MÁS FRENTES, MENOS GOBERNABILIDAD

Manuel R. Villacorta O.

Doctor en Sociología Política

manuelvillacorta@yahoo.com

27.11.2008

 

Primer frente: la sociedad civil, producto de la inoperancia de la política pública de seguridad.


Segundo frente: las organizaciones empresariales. Tercer frente: los medios de comunicación.


Al presidente de la República, ingeniero Álvaro Colom, parece reducírsele el margen de maniobra antes de tiempo. No ha cumplido un año al frente del aparato público y todo apunta a que la crisis —favorecida en gran medida por la ausencia de eficientes asesores— se expandirá y golpeará implacablemente el centro neural del Estado: la capacidad de ejercitar la gobernabilidad. El problema radica básicamente en que los efectos de la ingobernabilidad no sólo afectarán a los funcionarios públicos que temporalmente detentan esos cargos, los efectos más dramáticos recaerán en la población guatemalteca, eso que en ciencia política hemos denominado “la sociedad civil”.


Primer frente: la sociedad civil, producto de la inoperancia de la política pública de seguridad. La delincuencia común —exacerbada por la crisis socioeconómica que afecta a toda la población— habrá de incrementarse sensiblemente. Las fuerzas policiales serán insuficientes en cantidad y calidad para dar respuesta efectiva a tan grave desafío. El crimen organizado aprovechará el agotamiento de las fuerzas policiales para incrementar con mayor libertad de acción todas sus operaciones. El malestar social se incrementará, además, porque el Presidente ofreció crear miles de puestos de trabajo, construir miles de viviendas, mejorar sensiblemente la infraestructura escolar y la red hospitalaria. El tiempo ha transcurrido, las promesas no se han concretado, la sociedad pierde la esperanza y, peor aun, la paciencia.

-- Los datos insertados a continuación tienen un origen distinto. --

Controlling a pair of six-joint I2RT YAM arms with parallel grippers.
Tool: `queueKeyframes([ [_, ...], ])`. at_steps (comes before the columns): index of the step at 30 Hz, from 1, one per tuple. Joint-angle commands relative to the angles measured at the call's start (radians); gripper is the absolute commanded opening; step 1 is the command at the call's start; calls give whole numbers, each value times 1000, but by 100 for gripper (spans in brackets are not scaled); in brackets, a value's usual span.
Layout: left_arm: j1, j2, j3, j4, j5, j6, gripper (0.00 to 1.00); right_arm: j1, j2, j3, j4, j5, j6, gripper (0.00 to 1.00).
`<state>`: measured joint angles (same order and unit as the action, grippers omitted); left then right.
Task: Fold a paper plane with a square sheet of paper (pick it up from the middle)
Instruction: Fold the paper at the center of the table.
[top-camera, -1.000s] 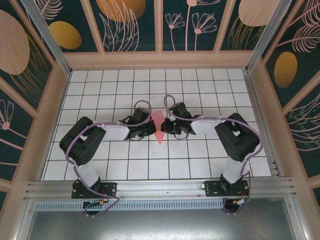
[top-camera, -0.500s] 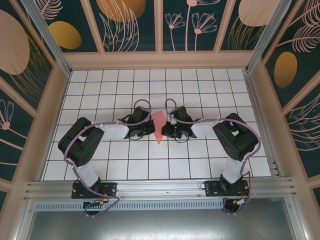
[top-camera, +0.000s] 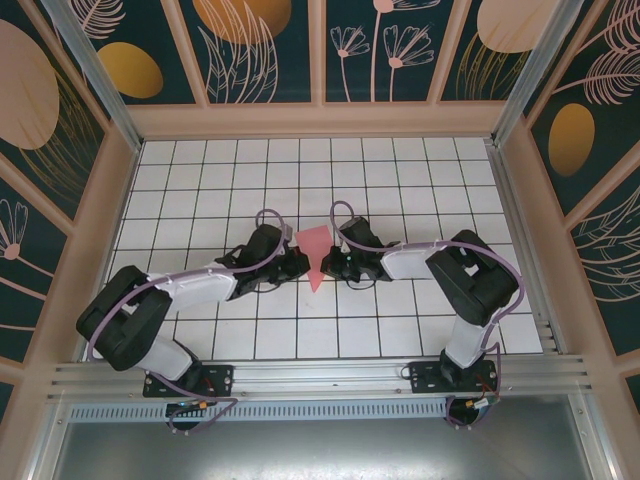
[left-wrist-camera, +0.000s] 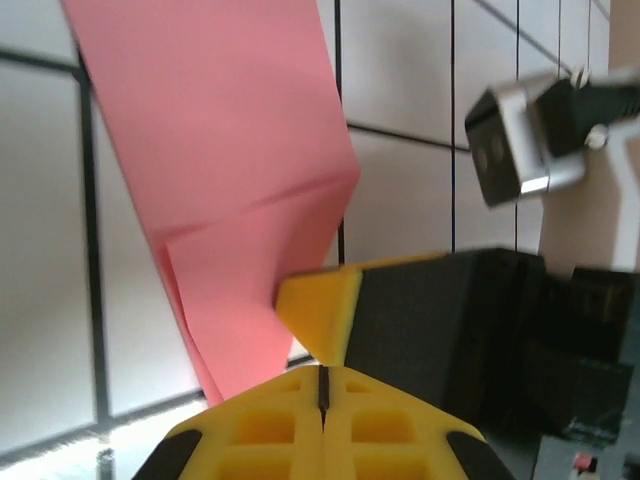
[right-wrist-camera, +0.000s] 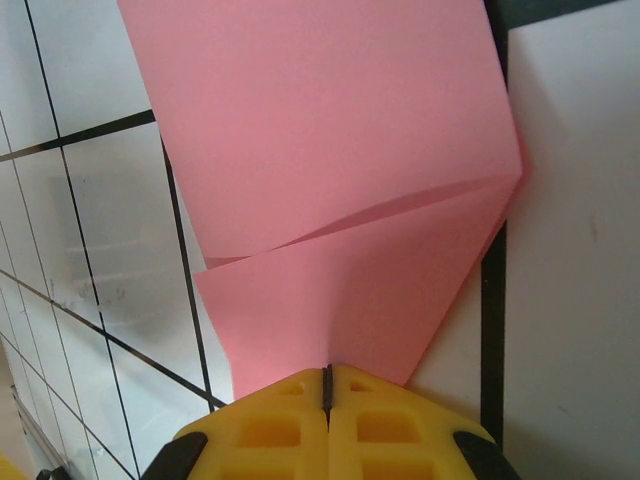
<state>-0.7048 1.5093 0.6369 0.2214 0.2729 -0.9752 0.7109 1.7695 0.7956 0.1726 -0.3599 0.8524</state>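
The pink-red sheet of paper (top-camera: 315, 244) lies on the white grid table, folded into a narrow dart shape whose point faces the near edge. My left gripper (top-camera: 300, 266) is shut beside its left edge with nothing between the fingers; in the left wrist view the paper (left-wrist-camera: 220, 140) lies just left of the left gripper (left-wrist-camera: 325, 378). My right gripper (top-camera: 326, 265) is shut at the right edge. Its shut tips (right-wrist-camera: 327, 376) rest on the paper's (right-wrist-camera: 330, 180) folded flap, and a yellow fingertip (left-wrist-camera: 312, 300) of it touches the paper's edge.
The tiled table (top-camera: 400, 180) is boxed in by wooden-framed walls (top-camera: 320, 120) at the back and sides. An aluminium rail (top-camera: 320, 375) runs along the near edge behind the arm bases. The right wrist's silver camera block (left-wrist-camera: 520, 145) hangs close to my left gripper.
The left arm has dropped low and stretched out, its elbow swinging to the left and nearer. Both grippers stay shut at the paper, whose point has shifted slightly left.
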Motion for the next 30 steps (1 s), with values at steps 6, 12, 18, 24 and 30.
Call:
queueKeyframes([
  [6, -71, 104, -9, 72, 48, -63, 0, 1, -64, -16, 36, -21, -3, 0],
  [12, -76, 131, -11, 8, 0, -54, 0, 1, -73, -21, 30, -27, -23, 0],
  [18, -75, 134, -16, -17, -34, -53, 0, 2, -57, -17, 22, -45, -54, 0],
  [24, -76, 147, -17, -9, -35, -56, 0, 8, -35, -11, 9, -62, -71, 0],
  [30, -80, 168, -14, 1, -23, -55, 0, 13, -4, -2, -21, -57, -80, 0],
])
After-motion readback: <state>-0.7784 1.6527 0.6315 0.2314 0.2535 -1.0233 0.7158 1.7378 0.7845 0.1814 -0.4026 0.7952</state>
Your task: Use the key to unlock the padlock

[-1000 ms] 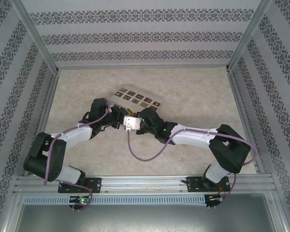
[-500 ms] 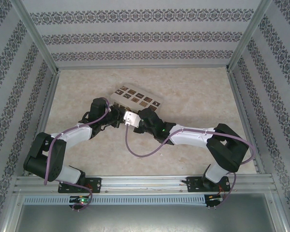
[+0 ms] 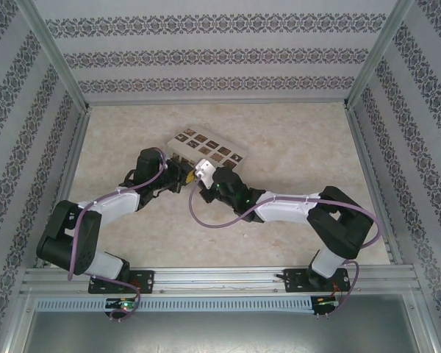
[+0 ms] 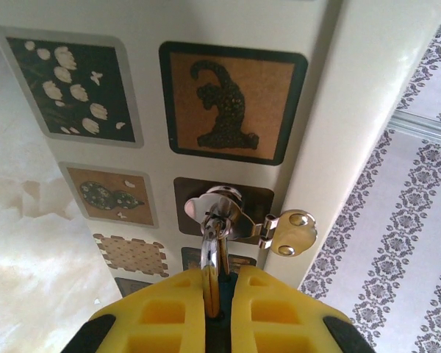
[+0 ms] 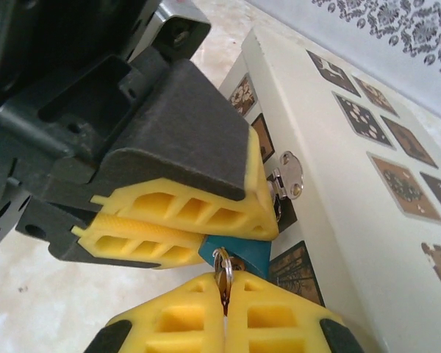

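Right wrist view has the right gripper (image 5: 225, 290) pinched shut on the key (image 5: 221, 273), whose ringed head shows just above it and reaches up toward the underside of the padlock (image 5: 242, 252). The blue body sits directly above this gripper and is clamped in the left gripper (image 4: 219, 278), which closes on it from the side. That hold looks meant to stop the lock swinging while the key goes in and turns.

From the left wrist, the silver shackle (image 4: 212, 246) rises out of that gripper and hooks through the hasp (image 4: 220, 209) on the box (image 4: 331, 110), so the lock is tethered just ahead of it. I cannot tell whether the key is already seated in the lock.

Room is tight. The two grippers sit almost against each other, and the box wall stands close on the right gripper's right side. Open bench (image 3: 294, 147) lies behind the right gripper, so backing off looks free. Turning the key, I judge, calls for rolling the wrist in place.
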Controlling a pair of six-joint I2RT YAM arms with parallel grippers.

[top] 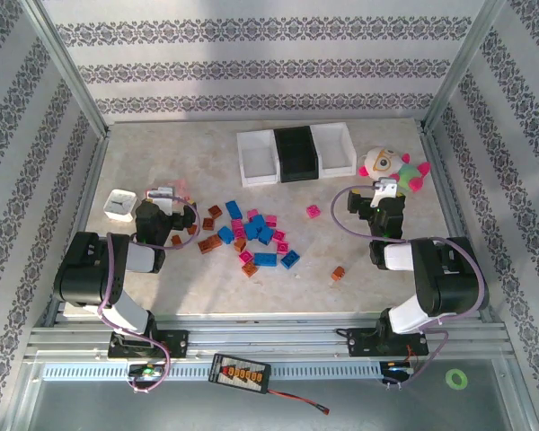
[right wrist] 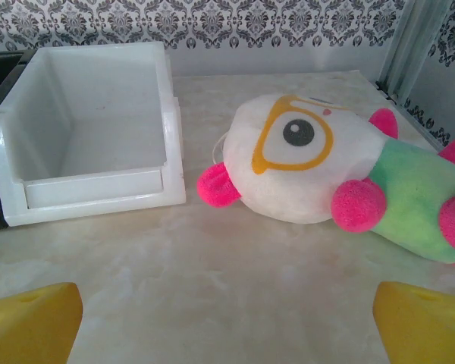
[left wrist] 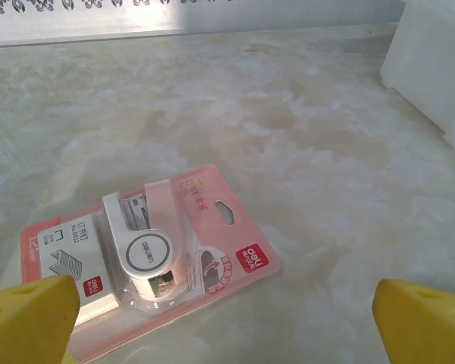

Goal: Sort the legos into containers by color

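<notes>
While the legos [top: 265,259] lie scattered mid-frame below the bins [top: 296,153], left gripper [left wrist: 227,324] gapes empty over a stapler packet [left wrist: 148,258], right gripper [right wrist: 227,326] spread wide facing the plush toy [right wrist: 303,159].

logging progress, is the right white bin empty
Empty: in the right wrist view the bin has a bare white floor, nothing in it.

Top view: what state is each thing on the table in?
left end effector: open, empty
right end effector: open, empty
legos: loose on table, unsorted
left white bin: empty
black bin: empty
right white bin: empty
plush toy: lying down
stapler packet: lying flat
</notes>
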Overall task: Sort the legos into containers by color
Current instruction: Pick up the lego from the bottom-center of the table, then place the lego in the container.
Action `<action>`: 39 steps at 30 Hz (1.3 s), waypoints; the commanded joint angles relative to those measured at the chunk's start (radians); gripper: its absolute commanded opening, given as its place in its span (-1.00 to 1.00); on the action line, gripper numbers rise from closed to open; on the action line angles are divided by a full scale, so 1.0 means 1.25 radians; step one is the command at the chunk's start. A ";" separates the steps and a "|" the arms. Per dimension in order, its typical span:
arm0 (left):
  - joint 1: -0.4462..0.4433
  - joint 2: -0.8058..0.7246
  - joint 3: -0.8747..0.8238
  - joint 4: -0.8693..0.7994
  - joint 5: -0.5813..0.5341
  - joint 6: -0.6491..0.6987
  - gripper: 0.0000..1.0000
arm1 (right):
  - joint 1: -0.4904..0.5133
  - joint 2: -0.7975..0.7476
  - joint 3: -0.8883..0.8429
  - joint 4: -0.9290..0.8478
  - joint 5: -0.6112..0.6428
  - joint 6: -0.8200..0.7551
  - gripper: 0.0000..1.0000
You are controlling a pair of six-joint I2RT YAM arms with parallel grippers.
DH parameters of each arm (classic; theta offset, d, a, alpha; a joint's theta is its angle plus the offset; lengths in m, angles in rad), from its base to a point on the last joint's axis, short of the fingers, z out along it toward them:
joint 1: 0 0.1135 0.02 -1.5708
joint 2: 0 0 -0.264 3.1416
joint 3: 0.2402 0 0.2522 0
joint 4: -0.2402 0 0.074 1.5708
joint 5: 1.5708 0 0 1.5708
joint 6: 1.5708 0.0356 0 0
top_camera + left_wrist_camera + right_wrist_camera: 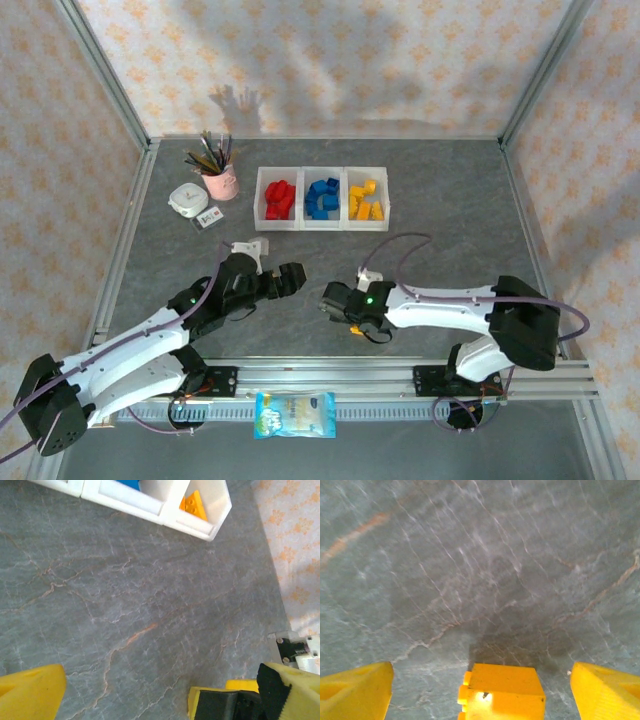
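The three joined white containers (322, 222) stand at the back: red legos (279, 198) in the left bin, blue legos (321, 197) in the middle, yellow-orange legos (366, 200) in the right. In the left wrist view the containers (165, 511) show an orange brick (195, 505). One yellow-orange brick (501, 690) lies on the table between the spread fingers of my right gripper (480, 695), with a gap on each side. My right gripper (332, 299) is low at mid-table. My left gripper (292, 279) faces it, open and empty (160, 700).
A pink cup of brushes (222, 180), a white round device (186, 200) and a small card (210, 218) sit at the back left. A blue-and-white packet (294, 414) lies on the front rail. The right arm's black-and-yellow gripper (225, 705) is close to my left gripper.
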 commanded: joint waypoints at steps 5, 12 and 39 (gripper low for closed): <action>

Segundo frente: las diversas organizaciones empresariales de sector privado. Una política económica desarrollista, debe tener como principal objetivo favorecer una alianza entre el Gobierno y los empresarios locales para incrementar la productividad, el consumo y el ahorro. No se ha mencionado nada al respecto, la alternativa gubernamental se reduce al incremento de las cargas fiscales; es decir, la pretensión de una “redistribución matemática sin promover la producción estructural”.
Tercer frente: los medios de comunicación social. Una vez más se repite el error político de culpar a los medios de comunicación por divulgar el sentimiento generalizado de insatisfacción social. Los medios son el reflejo de la realidad nacional, si ésta perfila contradicciones y demandas insatisfechas la obligación de los mismos es exponerla sin alteración alguna, le agrade o no a los gobernantes de turno. Más aun, en los medios de comunicación pueden expresarse ciudadanos con criterios no afines a las políticas del Gobierno. Eso se denomina libertad de expresión, a la que todo ciudadano tiene derecho sin restricción alguna.


Nadie en su sano juicio espera que el actual gobierno —en donde sin duda alguna también hay funcionarios honestos y capaces— solucione de inmediato los históricos problemas estructurales de Guatemala. Pero cierto es que el Gobierno está tomando la ruta equivocada: no buscar consensos para favorecer la gobernabilidad democrática, para beneficio social y el suyo propio.